DATA PROVIDED -

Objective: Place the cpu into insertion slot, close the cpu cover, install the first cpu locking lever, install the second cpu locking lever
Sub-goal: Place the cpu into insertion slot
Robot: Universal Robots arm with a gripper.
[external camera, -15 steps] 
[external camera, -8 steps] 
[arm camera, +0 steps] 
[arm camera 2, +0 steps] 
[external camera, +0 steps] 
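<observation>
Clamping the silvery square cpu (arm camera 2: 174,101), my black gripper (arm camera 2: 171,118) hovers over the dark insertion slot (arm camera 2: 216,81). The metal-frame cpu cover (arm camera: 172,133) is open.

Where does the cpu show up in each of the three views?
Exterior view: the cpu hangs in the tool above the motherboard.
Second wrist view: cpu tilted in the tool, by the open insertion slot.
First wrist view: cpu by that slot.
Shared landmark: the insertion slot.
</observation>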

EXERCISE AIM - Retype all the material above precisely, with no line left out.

YOUR SOLUTION -
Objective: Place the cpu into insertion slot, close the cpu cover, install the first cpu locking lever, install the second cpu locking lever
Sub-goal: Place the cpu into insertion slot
Robot: Universal Robots arm with a gripper.
[external camera, -15 steps] 
[external camera, -8 steps] 
[arm camera, +0 steps] 
[arm camera 2, +0 steps] 
[external camera, +0 steps] 
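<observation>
Clamping the silvery square cpu (arm camera 2: 174,101), my black gripper (arm camera 2: 171,118) hovers over the dark insertion slot (arm camera 2: 216,81). The metal-frame cpu cover (arm camera: 172,133) is open.

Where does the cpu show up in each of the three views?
Exterior view: the cpu hangs in the tool above the motherboard.
Second wrist view: cpu tilted in the tool, by the open insertion slot.
First wrist view: cpu by that slot.
Shared landmark: the insertion slot.
</observation>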

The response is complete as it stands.